For those of you unfamiliar with this type of plot, it graphs the joint distribution of two categorical variables. x is plotted in bins, with the bin widths reflecting its marginal distribution. The fill of the bins is based on y. Each bin is filled by the co-occurence of its x and y values. When x and y are independent, all the bins are filled (approximately) in the same way. The nice feature of the MM plot, is that is shows both the joint distribution and the marginal distributions of x and y.

`ggmm`

To demonstrate the function, I’ll take a selection of the emergency data set from the padr package. Such that it has three types of incidents in four parts of town. We also do some relabelling for prettier plot labels.

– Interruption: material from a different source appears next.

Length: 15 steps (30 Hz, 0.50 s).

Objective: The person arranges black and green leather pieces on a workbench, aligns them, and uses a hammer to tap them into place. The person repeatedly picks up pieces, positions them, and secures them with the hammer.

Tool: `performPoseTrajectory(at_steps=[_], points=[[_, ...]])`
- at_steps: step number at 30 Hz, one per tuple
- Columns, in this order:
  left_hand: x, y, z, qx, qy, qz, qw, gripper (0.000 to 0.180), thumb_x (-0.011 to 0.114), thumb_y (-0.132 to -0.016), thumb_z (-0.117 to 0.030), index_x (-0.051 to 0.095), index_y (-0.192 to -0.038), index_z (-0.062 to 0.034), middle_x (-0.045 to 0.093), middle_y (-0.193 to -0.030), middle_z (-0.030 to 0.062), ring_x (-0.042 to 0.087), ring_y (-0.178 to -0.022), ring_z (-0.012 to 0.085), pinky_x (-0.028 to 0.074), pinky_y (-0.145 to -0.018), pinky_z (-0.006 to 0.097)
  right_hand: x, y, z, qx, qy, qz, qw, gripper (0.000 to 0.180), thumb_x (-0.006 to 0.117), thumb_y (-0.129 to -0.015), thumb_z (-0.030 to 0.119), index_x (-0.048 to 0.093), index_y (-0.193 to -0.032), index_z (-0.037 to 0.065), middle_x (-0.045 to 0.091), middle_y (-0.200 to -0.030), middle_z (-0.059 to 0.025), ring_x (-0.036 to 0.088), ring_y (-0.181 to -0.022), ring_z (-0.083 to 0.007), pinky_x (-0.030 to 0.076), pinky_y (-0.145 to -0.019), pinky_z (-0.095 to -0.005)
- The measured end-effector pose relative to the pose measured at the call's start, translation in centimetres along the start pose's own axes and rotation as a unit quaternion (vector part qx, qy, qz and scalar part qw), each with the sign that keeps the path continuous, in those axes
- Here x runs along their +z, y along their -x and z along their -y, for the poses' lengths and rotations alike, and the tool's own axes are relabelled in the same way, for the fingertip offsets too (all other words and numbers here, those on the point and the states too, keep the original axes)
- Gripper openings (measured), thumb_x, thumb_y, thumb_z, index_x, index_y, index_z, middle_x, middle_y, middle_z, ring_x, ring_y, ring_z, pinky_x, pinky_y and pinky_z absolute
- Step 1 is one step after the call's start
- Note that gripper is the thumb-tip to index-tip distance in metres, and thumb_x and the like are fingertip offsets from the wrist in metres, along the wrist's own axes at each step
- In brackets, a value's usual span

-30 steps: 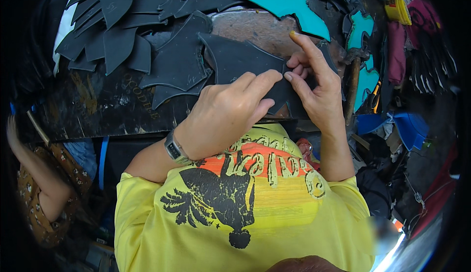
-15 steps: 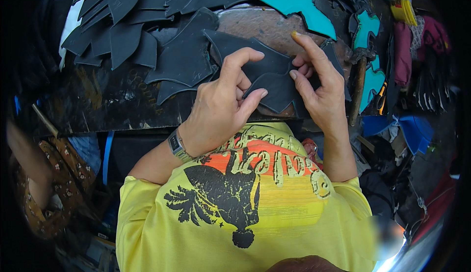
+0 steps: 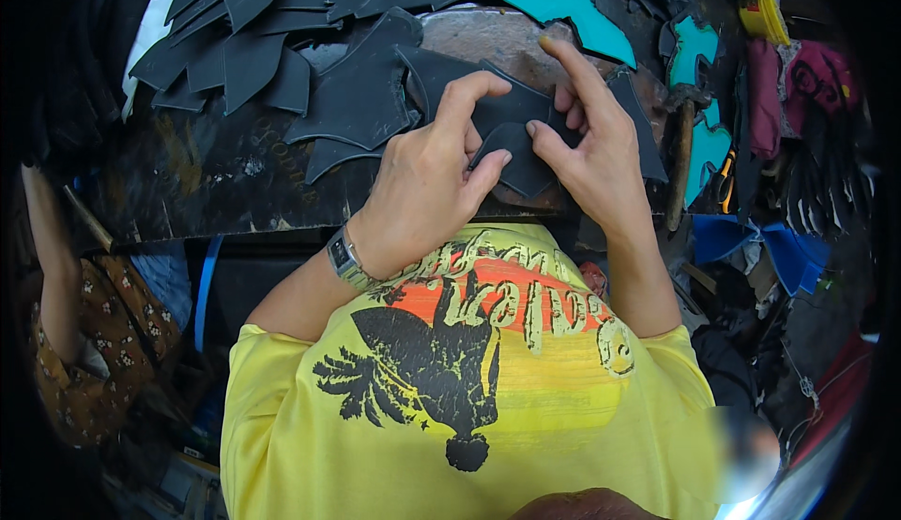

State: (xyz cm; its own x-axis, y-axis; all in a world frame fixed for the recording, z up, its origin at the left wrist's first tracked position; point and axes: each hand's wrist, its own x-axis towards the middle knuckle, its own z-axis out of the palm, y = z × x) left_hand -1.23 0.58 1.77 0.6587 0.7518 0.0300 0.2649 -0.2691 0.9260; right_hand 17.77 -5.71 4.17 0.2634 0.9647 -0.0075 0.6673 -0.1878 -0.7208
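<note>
Two dark flat cut pieces lie overlapped under my fingers at the near edge of the bench. The smaller black piece (image 3: 521,165) has a curved top edge and rests over the larger black piece (image 3: 521,102). My left hand (image 3: 436,163) grips their left side, its thumb on the smaller piece and its index finger bent over the larger one. My right hand (image 3: 593,140) pinches at the right side, thumb tip by the smaller piece's curved edge, index finger stretched up. The curled fingers hide part of the pieces.
Several black cut pieces (image 3: 352,84) are fanned across the bench (image 3: 216,182) at left and back. Turquoise-faced cut pieces (image 3: 563,13) lie behind and to the right. A hammer (image 3: 683,159) and an orange-handled tool (image 3: 725,182) lie at right. Another person's arm (image 3: 58,285) is at far left.
My right hand has shifted left, closer to my left hand, its thumb now at the smaller piece's top edge. The smaller piece has turned slightly. The other person's arm has moved.
</note>
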Motion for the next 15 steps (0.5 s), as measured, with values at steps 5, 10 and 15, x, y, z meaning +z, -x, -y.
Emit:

em_sel <- padr::emergency %>% dplyr::filter(
  title %in% c("Traffic: VEHICLE ACCIDENT -", "Traffic: DISABLED VEHICLE -", "Fire: FIRE ALARM"),
  twp   %in% c("LOWER MERION", "ABINGTON", "NORRISTOWN", "UPPER MERION")) %>% 
  mutate(twp = factor(twp, 
                      levels = c("LOWER MERION", "ABINGTON", "NORRISTOWN", "UPPER MERION"),
                      labels = c("Low Mer.", "Abing.", "Norris.", "Upper Mer.")))

The function takes a data frame and the bare (unquoted) column names of the x and y variables. It will then create a ggplot object. The variables don’t have to be factors or characters, the function coerces them to character.

ggmm(em_sel, twp, title)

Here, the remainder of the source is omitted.